● **TASK REQUIREMENTS**:
Please quote exactly the opening lines of the data, from the first line to the one where "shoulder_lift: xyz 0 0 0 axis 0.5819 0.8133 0" appears.
── DATASET EXTRACT ──
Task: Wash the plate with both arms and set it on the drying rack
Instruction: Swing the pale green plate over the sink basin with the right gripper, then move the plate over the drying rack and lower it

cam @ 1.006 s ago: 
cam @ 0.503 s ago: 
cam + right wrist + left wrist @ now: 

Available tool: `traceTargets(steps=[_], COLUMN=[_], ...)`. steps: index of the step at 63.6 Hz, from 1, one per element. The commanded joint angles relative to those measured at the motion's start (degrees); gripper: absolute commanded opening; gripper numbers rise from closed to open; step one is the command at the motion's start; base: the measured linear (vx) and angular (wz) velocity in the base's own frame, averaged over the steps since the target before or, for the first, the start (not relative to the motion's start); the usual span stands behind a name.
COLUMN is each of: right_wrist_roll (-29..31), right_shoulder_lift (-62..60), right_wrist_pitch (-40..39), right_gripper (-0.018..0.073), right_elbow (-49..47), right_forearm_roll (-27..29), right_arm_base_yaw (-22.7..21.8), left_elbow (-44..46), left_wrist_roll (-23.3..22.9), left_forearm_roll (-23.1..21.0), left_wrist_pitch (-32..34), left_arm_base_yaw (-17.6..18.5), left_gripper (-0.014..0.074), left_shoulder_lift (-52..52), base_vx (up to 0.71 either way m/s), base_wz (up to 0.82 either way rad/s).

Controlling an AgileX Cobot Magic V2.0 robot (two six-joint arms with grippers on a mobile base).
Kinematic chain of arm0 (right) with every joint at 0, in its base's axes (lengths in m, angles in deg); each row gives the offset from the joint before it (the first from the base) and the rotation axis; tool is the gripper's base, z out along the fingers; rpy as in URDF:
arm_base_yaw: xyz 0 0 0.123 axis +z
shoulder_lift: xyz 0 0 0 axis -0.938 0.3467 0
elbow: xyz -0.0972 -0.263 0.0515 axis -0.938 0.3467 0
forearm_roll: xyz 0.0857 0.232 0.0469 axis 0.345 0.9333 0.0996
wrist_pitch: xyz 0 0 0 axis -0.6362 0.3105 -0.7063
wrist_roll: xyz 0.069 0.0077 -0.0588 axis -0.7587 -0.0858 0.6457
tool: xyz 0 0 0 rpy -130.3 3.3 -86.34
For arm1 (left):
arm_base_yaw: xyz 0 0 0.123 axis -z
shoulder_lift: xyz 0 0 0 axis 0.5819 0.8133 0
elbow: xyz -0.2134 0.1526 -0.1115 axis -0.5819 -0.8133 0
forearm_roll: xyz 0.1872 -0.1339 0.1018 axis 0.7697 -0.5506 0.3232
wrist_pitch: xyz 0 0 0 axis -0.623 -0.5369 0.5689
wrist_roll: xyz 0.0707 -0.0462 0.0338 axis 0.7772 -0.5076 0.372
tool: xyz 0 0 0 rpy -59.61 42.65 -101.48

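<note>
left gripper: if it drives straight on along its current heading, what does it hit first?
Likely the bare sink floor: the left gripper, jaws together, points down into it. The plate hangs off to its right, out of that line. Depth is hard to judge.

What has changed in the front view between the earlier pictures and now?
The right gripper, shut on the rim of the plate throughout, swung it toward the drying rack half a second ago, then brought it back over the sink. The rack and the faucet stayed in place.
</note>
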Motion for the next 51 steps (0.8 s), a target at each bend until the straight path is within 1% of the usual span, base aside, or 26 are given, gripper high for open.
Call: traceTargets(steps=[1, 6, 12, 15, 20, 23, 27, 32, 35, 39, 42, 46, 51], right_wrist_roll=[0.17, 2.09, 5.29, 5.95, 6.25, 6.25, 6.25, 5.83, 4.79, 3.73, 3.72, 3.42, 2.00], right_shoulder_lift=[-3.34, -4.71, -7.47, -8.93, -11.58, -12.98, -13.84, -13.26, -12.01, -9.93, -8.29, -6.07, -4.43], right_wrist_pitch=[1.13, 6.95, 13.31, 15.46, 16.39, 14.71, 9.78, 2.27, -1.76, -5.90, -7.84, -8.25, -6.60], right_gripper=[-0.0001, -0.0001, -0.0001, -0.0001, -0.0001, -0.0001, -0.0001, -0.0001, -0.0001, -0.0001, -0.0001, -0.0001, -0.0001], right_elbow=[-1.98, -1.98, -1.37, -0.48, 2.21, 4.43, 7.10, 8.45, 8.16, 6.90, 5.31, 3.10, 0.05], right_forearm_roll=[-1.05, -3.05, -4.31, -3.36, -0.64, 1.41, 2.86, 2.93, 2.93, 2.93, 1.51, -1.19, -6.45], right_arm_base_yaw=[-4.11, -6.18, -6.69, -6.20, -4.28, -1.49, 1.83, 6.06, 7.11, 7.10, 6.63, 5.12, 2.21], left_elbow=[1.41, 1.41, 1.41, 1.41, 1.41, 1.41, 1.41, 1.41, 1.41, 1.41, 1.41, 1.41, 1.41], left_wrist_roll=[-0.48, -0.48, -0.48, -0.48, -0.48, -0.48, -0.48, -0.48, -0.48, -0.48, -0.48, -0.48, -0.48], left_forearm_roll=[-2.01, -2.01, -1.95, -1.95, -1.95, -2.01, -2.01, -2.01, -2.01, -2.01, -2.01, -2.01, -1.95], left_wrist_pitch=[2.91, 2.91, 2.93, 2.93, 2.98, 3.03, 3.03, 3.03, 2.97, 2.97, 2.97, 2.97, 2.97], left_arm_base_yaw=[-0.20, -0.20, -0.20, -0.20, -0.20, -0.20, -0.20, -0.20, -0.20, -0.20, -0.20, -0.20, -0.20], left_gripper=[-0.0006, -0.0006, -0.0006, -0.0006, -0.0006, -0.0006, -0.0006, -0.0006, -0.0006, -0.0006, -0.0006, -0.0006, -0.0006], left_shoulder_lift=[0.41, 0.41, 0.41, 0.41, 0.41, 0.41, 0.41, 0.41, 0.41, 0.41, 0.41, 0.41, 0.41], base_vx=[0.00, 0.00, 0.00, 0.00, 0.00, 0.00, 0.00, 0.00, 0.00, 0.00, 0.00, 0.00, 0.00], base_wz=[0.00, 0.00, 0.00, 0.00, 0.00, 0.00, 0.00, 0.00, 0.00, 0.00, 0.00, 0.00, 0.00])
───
● **ANSWER SPACE**:
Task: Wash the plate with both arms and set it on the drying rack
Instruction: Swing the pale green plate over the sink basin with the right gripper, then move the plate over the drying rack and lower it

cam @ 1.006 s ago: 
cam @ 0.503 s ago: 
cam + right wrist + left wrist @ now: 

Available tool: `traceTargets(steps=[_], COLUMN=[_], ...)`. steps: index of the step at 63.6 Hz, from 1, one per element. The commanded joint angles relative to those measured at the motion's start (degrees); gripper: absolute commanded opening; gripper numbers rise from closed to open; step one is the command at the motion's start; base: the measured linear (vx) and angular (wz) velocity in the base's own frame, averaged over the steps since the target before or, for the first, the start (not relative to the motion's start); the usual span stands behind a name.
COLUMN is each of: right_wrist_roll (-29..31), right_shoulder_lift (-62..60), right_wrist_pitch (-40..39), right_gripper (-0.018..0.073), right_elbow (-49..47), right_forearm_roll (-27..29), right_arm_base_yaw (-22.7..21.8), left_elbow (-44..46), left_wrist_roll (-23.3..22.9), left_forearm_roll (-23.1..21.0), left_wrist_pitch (-32..34), left_arm_base_yaw (-17.6..18.5), left_gripper (-0.014..0.074), left_shoulder_lift (-52..52), base_vx (up to 0.71 either way m/s), base_wz (up to 0.82 either way rad/s).

Controlling an AgileX Cobot Magic V2.0 robot (two six-joint arms with grippers on a mobile base).
Kinematic chain of arm0 (right) with every joint at 0, in its base's axes (lengths in m, angles in deg); each row gives the offset from the joint before it (the first from the base) and the rotation axis; tool is the gripper's base, z out along the fingers; rpy as in URDF:
arm_base_yaw: xyz 0 0 0.123 axis +z
shoulder_lift: xyz 0 0 0 axis -0.938 0.3467 0
elbow: xyz -0.0972 -0.263 0.0515 axis -0.938 0.3467 0
forearm_roll: xyz 0.0857 0.232 0.0469 axis 0.345 0.9333 0.0996
wrist_pitch: xyz 0 0 0 axis -0.6362 0.3105 -0.7063
wrist_roll: xyz 0.069 0.0077 -0.0588 axis -0.7587 -0.0858 0.6457
tool: xyz 0 0 0 rpy -130.3 3.3 -86.34
For arm1 (left):
arm_base_yaw: xyz 0 0 0.123 axis -z
shoulder_lift: xyz 0 0 0 axis 0.5819 0.8133 0

That finishes the exercise, with nothing more to add.